Here are the records. Write out exactly the lines between the one holding "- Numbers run" and the one holding "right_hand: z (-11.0", inclusive.
** Extracted material follows **
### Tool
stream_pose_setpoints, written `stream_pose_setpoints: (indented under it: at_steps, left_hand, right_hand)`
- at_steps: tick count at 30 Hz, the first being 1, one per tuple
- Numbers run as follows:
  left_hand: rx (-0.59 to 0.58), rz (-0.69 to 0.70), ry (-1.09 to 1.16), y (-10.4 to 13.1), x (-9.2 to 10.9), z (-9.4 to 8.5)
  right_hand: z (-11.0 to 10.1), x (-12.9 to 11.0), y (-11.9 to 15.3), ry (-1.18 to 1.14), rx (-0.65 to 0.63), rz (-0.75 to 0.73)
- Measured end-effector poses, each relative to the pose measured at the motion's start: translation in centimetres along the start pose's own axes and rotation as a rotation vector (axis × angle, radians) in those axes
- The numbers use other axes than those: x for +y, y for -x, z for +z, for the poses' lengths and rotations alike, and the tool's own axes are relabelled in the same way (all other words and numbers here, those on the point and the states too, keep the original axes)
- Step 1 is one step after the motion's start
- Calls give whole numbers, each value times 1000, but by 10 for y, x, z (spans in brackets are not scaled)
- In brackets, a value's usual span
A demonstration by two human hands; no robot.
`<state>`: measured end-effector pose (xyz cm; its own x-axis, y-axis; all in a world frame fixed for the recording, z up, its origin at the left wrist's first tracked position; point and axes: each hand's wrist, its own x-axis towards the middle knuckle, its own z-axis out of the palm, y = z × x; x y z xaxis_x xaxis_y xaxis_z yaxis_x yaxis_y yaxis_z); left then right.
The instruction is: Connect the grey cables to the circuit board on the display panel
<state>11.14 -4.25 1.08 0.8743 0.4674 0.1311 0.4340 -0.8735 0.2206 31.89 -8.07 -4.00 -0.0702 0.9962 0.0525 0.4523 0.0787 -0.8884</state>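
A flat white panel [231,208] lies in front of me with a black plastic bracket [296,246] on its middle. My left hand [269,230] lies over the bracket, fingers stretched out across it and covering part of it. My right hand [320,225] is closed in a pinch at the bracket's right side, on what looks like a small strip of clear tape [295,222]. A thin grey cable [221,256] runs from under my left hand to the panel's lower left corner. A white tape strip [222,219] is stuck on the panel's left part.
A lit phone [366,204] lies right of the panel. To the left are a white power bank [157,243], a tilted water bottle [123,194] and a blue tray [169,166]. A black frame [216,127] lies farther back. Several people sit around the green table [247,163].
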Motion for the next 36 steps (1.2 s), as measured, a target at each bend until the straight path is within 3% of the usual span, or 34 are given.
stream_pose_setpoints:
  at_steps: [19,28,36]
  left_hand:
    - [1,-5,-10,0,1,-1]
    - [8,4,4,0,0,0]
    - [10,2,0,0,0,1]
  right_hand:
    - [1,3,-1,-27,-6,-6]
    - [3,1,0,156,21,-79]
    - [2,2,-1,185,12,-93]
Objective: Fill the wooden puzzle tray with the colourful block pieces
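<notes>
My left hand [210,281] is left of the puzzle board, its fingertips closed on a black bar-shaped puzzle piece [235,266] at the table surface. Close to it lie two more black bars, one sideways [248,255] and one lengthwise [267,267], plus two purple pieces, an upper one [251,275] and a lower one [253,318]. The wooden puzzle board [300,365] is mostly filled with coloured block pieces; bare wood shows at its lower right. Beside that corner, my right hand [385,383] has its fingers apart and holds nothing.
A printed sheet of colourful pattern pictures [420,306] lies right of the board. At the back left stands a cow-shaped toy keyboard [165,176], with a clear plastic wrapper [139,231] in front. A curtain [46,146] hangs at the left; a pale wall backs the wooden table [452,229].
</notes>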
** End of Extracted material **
__Reply__:
- Numbers run as follows:
  left_hand: rx (-0.59 to 0.58), rz (-0.69 to 0.70), ry (-1.09 to 1.16), y (-10.4 to 13.1), x (-9.2 to 10.9), z (-9.4 to 8.5)
  right_hand: z (-11.0 to 10.1), x (-12.9 to 11.0), y (-11.9 to 15.3), ry (-1.18 to 1.14), rx (-0.65 to 0.63), rz (-0.75 to 0.73)

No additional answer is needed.